You need the depth and solid foundation base width necessary for the fence (whatever type and height) to resist the wind loads and whether you are willing to rebuild it after a tropical storm. If it is a hurricane, the fence will have to be replaced.

The top foot or so cannot be refied on since previous winds may have decrease the lateral support from the soil.

You probably have salt or brackish water water which is not good for concrete (would you drink it frequently?).

A wet mix made wirth decent water would be better to use.

Dick


----------



## Mr Chips (Mar 23, 2008)

Dig wide and deep. 36" is kind of the norm in warmer climates like yours where frost isn't an issue.

With all that standing water I'd skip the concrete all together and put a few inches of gravel or crushed stone at the bottom, insert posts, fill rest of hole with gravel or crushed stone, making sure to tamp it down everyfoot of so as you fill


----------



## concretemasonry (Oct 10, 2006)

The gravel or crushed stone would work if you can get is reasonably in the Keys and then be able to compact it in a 3' hole with water in the bottom 2'. You might want to try colichi(sp?) if the good stuff is available where you are.

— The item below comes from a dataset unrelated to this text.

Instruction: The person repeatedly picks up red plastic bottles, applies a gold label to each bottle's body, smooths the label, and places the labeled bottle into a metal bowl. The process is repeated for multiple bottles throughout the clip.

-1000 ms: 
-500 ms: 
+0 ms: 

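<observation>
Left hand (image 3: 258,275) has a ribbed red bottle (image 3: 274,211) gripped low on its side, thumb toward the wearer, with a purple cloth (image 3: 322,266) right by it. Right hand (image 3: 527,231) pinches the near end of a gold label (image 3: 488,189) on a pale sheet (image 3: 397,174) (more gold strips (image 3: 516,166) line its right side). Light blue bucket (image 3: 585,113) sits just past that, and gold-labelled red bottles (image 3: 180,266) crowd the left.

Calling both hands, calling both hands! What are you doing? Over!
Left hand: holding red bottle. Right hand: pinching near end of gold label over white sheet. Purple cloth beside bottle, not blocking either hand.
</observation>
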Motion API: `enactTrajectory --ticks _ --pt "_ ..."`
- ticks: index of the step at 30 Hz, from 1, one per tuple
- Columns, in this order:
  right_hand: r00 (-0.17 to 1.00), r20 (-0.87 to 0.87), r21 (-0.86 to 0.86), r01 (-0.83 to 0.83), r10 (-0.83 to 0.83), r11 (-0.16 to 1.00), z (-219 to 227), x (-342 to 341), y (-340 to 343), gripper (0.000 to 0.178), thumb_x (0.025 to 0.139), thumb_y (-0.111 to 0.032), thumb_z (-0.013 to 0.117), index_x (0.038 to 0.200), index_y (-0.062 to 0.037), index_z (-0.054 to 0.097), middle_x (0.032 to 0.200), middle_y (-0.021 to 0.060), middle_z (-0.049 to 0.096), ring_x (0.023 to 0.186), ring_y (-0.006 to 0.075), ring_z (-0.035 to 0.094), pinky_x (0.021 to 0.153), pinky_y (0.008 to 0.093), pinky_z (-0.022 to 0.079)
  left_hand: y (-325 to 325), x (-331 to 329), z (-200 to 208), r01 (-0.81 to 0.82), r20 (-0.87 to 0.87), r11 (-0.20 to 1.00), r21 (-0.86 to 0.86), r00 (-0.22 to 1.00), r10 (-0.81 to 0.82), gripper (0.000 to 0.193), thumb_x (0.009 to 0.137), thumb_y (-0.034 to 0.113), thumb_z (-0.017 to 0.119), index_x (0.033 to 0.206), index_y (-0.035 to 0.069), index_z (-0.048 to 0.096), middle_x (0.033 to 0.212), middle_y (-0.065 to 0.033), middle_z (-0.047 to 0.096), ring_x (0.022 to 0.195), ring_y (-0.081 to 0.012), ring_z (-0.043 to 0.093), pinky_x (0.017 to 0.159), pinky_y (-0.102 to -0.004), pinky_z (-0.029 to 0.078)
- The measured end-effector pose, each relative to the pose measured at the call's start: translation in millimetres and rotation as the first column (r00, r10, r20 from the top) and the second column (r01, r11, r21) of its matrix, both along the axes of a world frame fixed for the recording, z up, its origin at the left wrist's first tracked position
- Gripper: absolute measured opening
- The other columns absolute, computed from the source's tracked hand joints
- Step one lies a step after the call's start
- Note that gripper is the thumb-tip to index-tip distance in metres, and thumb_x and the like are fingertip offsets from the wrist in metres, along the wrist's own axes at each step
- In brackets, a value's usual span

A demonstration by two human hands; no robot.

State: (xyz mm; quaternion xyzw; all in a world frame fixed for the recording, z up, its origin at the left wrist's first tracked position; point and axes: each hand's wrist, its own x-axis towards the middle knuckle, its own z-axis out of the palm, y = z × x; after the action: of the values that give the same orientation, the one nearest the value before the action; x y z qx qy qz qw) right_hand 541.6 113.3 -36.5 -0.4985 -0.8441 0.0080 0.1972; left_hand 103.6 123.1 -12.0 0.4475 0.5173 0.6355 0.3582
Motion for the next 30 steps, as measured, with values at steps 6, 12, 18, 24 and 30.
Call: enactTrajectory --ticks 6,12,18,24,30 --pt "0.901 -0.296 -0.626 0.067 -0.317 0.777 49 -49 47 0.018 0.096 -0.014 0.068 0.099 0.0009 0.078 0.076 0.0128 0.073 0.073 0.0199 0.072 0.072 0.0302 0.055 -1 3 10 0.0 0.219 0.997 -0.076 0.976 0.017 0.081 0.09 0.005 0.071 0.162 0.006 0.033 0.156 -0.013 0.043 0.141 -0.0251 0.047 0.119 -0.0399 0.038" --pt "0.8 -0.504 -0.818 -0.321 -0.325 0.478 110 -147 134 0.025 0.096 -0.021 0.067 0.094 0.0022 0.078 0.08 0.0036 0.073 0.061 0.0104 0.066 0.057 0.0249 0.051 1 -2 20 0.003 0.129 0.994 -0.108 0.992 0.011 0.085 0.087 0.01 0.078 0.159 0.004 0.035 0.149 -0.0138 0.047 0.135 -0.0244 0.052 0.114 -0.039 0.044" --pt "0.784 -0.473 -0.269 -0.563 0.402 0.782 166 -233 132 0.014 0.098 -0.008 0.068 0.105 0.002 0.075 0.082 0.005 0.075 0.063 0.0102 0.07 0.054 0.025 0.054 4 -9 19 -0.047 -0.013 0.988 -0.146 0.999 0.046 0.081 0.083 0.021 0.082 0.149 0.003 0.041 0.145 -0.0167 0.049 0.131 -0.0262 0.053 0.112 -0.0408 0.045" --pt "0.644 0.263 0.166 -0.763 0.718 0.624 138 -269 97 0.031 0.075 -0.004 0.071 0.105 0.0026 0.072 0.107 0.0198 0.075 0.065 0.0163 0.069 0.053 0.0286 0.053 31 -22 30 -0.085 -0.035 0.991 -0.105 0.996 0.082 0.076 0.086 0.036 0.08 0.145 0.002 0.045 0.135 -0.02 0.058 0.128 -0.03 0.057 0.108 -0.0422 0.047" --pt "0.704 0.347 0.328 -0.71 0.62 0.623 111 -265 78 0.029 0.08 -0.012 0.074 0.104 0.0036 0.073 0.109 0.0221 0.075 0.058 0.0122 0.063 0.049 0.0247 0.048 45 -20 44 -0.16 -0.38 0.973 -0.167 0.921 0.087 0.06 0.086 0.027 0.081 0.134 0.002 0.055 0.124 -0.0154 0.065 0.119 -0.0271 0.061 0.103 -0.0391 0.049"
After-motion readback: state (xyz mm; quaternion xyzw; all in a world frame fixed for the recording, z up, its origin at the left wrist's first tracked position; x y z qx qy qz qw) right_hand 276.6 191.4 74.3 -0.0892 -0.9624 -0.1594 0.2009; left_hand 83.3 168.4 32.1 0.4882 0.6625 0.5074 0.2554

How many posts? - That can decide on whether it is worth having it trucked in by the load or just using mixed Handicrete/Sakrete concrete mix.

Dick


----------



## biggles (Jan 1, 2008)

i'm 100' off the great south bay here on the south shore of Long Island..with the dead heat of August 24"-36" down the sand gets wet..just consider it water and pour right into the hole.trick i do is use the Quik-Set stuff first wih level in hand put the post in..have a hose handy pour half a bag in mix it around the post wiggling the post front back side to side..go up and down with the stick to mix the quick-set you have 30 minutes to level it on the vertical.tricks:whistling2: if your interested...measure the post digger handles for 36" with tape....tar the bottom of the post 36" from the bottom..it will last longer then you:wink: sunday so now the quick set has the pole and you get general concrete mix and a bag of stones..take a 5 gallon bucket mix the stone and mix to peanit butter consistancy and pour one per hole....try to make it level or rise up a bit above the ground then angle it around so when it rains the water rolls away from the post.NOTE...when you do the post holes you might no be able to do your 36" too much (short post when the fence goes up) sand falling water deep do a minimum of 24" at least watch your height twisting that post:thumbsup: have somebody with a 2 X 4 on the next hole one side... set at 36" down from the last concreted set one ...string from one to the other gives you the installing height in the middle..don't measure or eye ball it use that string...sand falling..water rising...ruler measuring...pouring mix...too much to do:furious:


----------